American guitarist and composer

Mike Campese (born April 2, in Albany, New York) is an American guitarist and composer best known for being a member of the multi-platinum group Trans-Siberian Orchestra. Campese was picked over several guitarists in 2005 during the band's fourth CD, The Lost Christmas Eve, and received a gold record for his work. In 2008 Mike released his own rock Christmas CD, The Meaning of Christmas, which was well received. Campese is an honors graduate from the Musicians Institute in Hollywood, California and is a graduate of Shaker High School.

== Biography ==
Campese appeared on the Jason Becker tribute CD Warmth In The Wilderness, which was released internationally on the Lion Music record label, and his music was featured in a Lions Gate movie, "Vampire Assassins".
Mike has been featured in national magazines such as Guitar One, Guitar World and Guitar Player and is a columnist for these publications Mike also writes many online guitar columns on sites such as Guitar Nine, Premier Guitar and Shred Academy Campese has done many masterclasses all over the world, in Sept of 2022, the Abbey Road Institute in Paris, hired Mike to do a series of events. Mike has released eleven solo CDs under his name, his second album, Full Circle, was featured on National Public Radio (NPR) stations across the country and was on regular rotation.

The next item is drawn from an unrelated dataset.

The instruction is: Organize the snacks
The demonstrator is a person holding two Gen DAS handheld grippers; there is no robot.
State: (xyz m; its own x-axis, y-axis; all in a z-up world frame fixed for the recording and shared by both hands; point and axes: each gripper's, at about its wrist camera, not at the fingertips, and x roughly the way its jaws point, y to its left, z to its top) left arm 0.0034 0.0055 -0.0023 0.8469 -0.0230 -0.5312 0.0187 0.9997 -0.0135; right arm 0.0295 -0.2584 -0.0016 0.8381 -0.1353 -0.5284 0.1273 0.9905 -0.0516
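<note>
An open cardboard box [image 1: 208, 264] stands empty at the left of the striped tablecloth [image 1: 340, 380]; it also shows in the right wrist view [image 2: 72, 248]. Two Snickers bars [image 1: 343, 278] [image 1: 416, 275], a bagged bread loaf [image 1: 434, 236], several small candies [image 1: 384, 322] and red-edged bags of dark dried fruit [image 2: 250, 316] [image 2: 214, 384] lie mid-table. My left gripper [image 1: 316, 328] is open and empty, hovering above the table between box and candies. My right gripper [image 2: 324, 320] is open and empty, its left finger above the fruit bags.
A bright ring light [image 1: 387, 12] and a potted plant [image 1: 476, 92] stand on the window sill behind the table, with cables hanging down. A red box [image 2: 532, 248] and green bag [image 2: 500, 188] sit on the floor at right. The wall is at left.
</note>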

Mike continues to tour with his trio and as a solo artist and has opened and performed with many national acts such as The B-52's, the Spin Doctors, KC and The Sunshine Band, Dokken, Sebastian Bach, Lou Reed, Yngwie Malmsteen, Michael Schenker, the members of Yes and Asia, Kip Winger and many more. Campese was a performer at the Max's Kansas City benefit in 2002 and shared the stage with members of the Bob Dylan band and The Smithereens. Mike performed on the Crüe Fest 2 tour, which featured Mötley Crüe, Godsmack, Drowning Pool, Theory of a Deadman, Rev Theory and more.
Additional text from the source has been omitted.